## Given material
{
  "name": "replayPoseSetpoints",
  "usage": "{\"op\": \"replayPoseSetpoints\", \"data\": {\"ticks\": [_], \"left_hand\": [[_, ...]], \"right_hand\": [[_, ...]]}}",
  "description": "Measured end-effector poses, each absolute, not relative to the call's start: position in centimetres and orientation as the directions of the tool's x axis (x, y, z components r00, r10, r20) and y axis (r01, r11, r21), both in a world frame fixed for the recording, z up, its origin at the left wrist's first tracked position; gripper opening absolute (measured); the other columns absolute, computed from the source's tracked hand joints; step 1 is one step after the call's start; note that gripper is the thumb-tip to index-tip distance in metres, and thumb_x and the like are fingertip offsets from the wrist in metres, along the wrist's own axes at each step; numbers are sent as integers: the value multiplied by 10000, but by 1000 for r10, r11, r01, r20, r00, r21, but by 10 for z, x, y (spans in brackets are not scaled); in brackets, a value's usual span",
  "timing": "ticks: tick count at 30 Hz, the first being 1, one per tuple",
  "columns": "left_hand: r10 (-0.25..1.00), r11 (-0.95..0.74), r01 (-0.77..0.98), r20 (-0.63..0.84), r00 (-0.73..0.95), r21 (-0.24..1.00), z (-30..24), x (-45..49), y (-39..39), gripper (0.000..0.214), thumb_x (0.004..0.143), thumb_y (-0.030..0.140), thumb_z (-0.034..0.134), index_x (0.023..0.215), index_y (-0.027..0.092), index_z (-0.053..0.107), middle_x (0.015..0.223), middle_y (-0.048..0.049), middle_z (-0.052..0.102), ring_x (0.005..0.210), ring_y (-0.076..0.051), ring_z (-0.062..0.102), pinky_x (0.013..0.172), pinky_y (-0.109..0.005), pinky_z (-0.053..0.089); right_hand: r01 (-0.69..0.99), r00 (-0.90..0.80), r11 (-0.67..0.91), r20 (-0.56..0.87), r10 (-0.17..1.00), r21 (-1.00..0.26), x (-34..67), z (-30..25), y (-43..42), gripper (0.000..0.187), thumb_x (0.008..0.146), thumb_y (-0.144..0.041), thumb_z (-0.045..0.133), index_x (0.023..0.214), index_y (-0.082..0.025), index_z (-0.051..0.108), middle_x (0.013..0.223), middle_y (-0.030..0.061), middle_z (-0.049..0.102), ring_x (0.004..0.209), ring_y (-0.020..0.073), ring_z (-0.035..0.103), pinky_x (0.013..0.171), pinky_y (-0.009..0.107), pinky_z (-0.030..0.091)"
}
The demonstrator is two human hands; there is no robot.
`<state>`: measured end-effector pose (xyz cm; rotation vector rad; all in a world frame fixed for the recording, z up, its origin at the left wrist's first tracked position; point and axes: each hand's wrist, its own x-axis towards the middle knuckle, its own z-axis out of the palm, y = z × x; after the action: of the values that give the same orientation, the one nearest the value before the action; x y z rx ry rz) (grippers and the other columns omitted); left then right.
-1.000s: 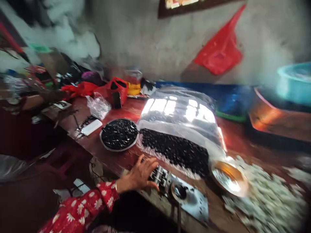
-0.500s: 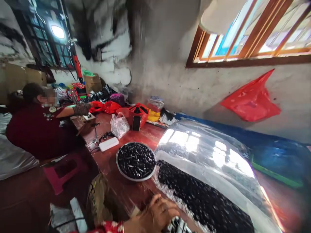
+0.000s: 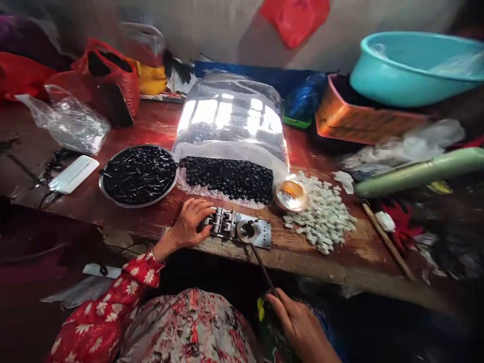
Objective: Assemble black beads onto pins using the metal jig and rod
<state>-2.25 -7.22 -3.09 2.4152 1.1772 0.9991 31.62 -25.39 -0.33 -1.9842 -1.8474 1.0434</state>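
A metal jig (image 3: 222, 223) with a row of clamps lies along the table's front edge. My left hand (image 3: 192, 223) grips its left end, thumb in front and fingers behind. At the jig's right part stands a round metal cup (image 3: 247, 230) with something dark inside. From beside the cup a thin dark lever (image 3: 264, 267) slants down toward me, and my right hand (image 3: 298, 322) is closed round its lower end. Behind the jig, small black pieces (image 3: 230, 179) lie on clear plastic. Left of them, a round tray (image 3: 177, 176) holds black parts.
Right of the jig are a shiny bowl (image 3: 291, 195) and a heap of small pale pieces (image 3: 323, 214). A turquoise basin (image 3: 393, 80) rests on an orange crate (image 3: 363, 121). A green roll (image 3: 419, 172) and a wooden stick (image 3: 389, 242) lie at the right. A white power bank-like box (image 3: 74, 174) lies left.
My view has swung right and down, so the co-worker at the left is out of sight. The jig and my right hand on the lever now show. My left hand stays at the table's front edge.
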Motion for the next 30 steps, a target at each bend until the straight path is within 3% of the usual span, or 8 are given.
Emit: {"op": "replayPoseSetpoints", "data": {"ticks": [6, 10, 13, 20, 25, 30], "left_hand": [[722, -692, 584, 423, 547, 425, -16, -18, -62, 338, 853, 219, 637, 1187, 247, 680, 1274, -62, 741, 1325, -309, 582, 1241, -582, 285], [669, -743, 528, 415, 617, 412, -13, -12, -50, 235, 854, 200, 620, 1076, 240, 687, 1134, -49, 759, 1210, -276, 632, 1214, -551, 302], [648, -757, 497, 395, 651, 424, -14, -9, -43, 160, 821, 188, 618, 964, 228, 678, 1032, -42, 753, 1111, -264, 638, 1159, -521, 353], [699, -698, 459, 386, 601, 550, -19, -1, -39, 128, 721, 170, 593, 829, 222, 636, 824, -21, 707, 950, -240, 616, 1003, -458, 438], [803, -594, 468, 448, 392, 654, -10, 0, -46, 81, 737, 170, 554, 781, 228, 592, 779, -18, 684, 875, -213, 627, 928, -425, 497], [753, -545, 673, 645, 130, 500, 20, -53, -46, 73, 848, 175, 557, 844, 232, 602, 819, -15, 679, 847, -203, 614, 859, -397, 495]], "right_hand": [[954, -161, 130, -94, 983, -271, 361, -14, -225, 501, 1085, -575, 364, 917, -282, 734, 814, 40, 813, 661, 222, 768, 512, 282, 394], [984, -151, 153, 24, 988, -94, 372, -16, -205, 635, 1105, -631, 264, 830, -238, 682, 713, 40, 750, 570, 188, 688, 494, 306, 260], [987, -161, 161, 106, 981, 9, 376, -20, -184, 664, 1120, -604, 238, 786, -209, 654, 716, 54, 721, 597, 174, 628, 556, 320, 257], [968, -240, 221, 186, 953, 116, 384, -24, -161, 579, 1129, -513, 328, 784, -193, 664, 722, 61, 700, 699, 207, 592, 674, 339, 302], [950, -306, 277, 258, 916, 144, 390, -28, -165, 538, 1121, -501, 350, 840, -194, 691, 742, 62, 718, 708, 219, 632, 675, 342, 341], [965, -261, 256, 270, 927, 55, 396, -34, -163, 526, 1067, -580, 385, 814, -240, 695, 719, 79, 722, 693, 250, 668, 632, 358, 373]]}}
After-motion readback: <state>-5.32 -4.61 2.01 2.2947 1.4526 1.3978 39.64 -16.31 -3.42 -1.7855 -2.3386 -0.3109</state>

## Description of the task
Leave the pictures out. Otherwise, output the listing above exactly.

## Written solution
{
  "name": "replayPoseSetpoints",
  "usage": "{\"op\": \"replayPoseSetpoints\", \"data\": {\"ticks\": [_], \"left_hand\": [[_, ...]], \"right_hand\": [[_, ...]]}}",
  "description": "Measured end-effector poses, each absolute, not relative to the call's start: position in centimetres and orientation as the directions of the tool's x axis (x, y, z components r00, r10, r20) and y axis (r01, r11, r21), both in a world frame fixed for the recording, z up, its origin at the left wrist's first tracked position; gripper opening absolute (measured); the other columns absolute, computed from the source's tracked hand joints; step 1 is one step after the call's start; note that gripper is the thumb-tip to index-tip distance in metres, and thumb_x and the like are fingertip offsets from the wrist in metres, along the wrist's own axes at each step; numbers are sent as integers: the value multiplied by 10000, but by 1000 for r10, r11, r01, r20, r00, r21, but by 10 for z, x, y (spans in brackets are not scaled); in brackets, a value's usual span",
  "timing": "ticks: tick count at 30 Hz, the first being 1, one per tuple",
  "columns": "left_hand: r10 (-0.25..1.00), r11 (-0.95..0.74), r01 (-0.77..0.98), r20 (-0.63..0.84), r00 (-0.73..0.95), r21 (-0.24..1.00), z (-30..24), x (-45..49), y (-39..39), gripper (0.000..0.214), thumb_x (0.004..0.143), thumb_y (-0.030..0.140), thumb_z (-0.034..0.134), index_x (0.023..0.215), index_y (-0.027..0.092), index_z (-0.053..0.107), middle_x (0.015..0.223), middle_y (-0.048..0.049), middle_z (-0.052..0.102), ring_x (0.005..0.210), ring_y (-0.076..0.051), ring_z (-0.062..0.102), pinky_x (0.013..0.172), pinky_y (-0.109..0.005), pinky_z (-0.053..0.089); right_hand: r01 (-0.69..0.99), r00 (-0.90..0.80), r11 (-0.67..0.91), r20 (-0.56..0.87), r10 (-0.17..1.00), r21 (-1.00..0.26), x (-34..67), z (-30..25), y (-43..42), gripper (0.000..0.187), thumb_x (0.008..0.146), thumb_y (-0.144..0.041), thumb_z (-0.045..0.133), index_x (0.023..0.214), index_y (-0.082..0.025), index_z (-0.051..0.108), middle_x (0.013..0.223), middle_y (-0.030..0.061), middle_z (-0.049..0.102), ring_x (0.004..0.209), ring_y (-0.020..0.073), ring_z (-0.035..0.103), pinky_x (0.013..0.171), pinky_y (-0.009..0.107), pinky_z (-0.030..0.091)"
}
The demonstrator is two human hands; there is no robot.
`<state>`: measured end-effector pose (xyz cm; rotation vector rad; all in a world frame fixed for the recording, z up, its origin at the left wrist's first tracked position; point and axes: each hand's wrist, its own x-axis towards the middle knuckle, its own z-axis out of the palm, y = z × x; after the action: of the values that give the same orientation, the one nearest the value before the action; x y z rx ry rz) (grippers and the other columns omitted); left then right.
-1.000s: 
-0.500s: 
+0.000s: 
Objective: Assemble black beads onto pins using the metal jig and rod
<state>-2.25 -7.22 -3.09 2.4152 1.1772 0.9991 31.62 -25.39 -0.33 -1.9842 -1.8474 1.0434</state>
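A metal jig (image 3: 222, 223) with a row of clamps lies along the table's front edge. My left hand (image 3: 192, 223) grips its left end, thumb in front and fingers behind. At the jig's right part stands a round metal cup (image 3: 247, 230) with something dark inside. From beside the cup a thin dark lever (image 3: 264, 267) slants down toward me, and my right hand (image 3: 298, 322) is closed round its lower end. Behind the jig, small black pieces (image 3: 230, 179) lie on clear plastic. Left of them, a round tray (image 3: 177, 176) holds black parts.
Right of the jig are a shiny bowl (image 3: 291, 195) and a heap of small pale pieces (image 3: 323, 214). A turquoise basin (image 3: 393, 80) rests on an orange crate (image 3: 363, 121). A green roll (image 3: 419, 172) and a wooden stick (image 3: 389, 242) lie at the right. A white power bank-like box (image 3: 74, 174) lies left.
My view has swung right and down, so the co-worker at the left is out of sight. The jig and my right hand on the lever now show. My left hand stays at the table's front edge.
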Motion for the next 30 steps, a target at each bend until the straight path is within 3% of the usual span, or 8 are given.
Emit: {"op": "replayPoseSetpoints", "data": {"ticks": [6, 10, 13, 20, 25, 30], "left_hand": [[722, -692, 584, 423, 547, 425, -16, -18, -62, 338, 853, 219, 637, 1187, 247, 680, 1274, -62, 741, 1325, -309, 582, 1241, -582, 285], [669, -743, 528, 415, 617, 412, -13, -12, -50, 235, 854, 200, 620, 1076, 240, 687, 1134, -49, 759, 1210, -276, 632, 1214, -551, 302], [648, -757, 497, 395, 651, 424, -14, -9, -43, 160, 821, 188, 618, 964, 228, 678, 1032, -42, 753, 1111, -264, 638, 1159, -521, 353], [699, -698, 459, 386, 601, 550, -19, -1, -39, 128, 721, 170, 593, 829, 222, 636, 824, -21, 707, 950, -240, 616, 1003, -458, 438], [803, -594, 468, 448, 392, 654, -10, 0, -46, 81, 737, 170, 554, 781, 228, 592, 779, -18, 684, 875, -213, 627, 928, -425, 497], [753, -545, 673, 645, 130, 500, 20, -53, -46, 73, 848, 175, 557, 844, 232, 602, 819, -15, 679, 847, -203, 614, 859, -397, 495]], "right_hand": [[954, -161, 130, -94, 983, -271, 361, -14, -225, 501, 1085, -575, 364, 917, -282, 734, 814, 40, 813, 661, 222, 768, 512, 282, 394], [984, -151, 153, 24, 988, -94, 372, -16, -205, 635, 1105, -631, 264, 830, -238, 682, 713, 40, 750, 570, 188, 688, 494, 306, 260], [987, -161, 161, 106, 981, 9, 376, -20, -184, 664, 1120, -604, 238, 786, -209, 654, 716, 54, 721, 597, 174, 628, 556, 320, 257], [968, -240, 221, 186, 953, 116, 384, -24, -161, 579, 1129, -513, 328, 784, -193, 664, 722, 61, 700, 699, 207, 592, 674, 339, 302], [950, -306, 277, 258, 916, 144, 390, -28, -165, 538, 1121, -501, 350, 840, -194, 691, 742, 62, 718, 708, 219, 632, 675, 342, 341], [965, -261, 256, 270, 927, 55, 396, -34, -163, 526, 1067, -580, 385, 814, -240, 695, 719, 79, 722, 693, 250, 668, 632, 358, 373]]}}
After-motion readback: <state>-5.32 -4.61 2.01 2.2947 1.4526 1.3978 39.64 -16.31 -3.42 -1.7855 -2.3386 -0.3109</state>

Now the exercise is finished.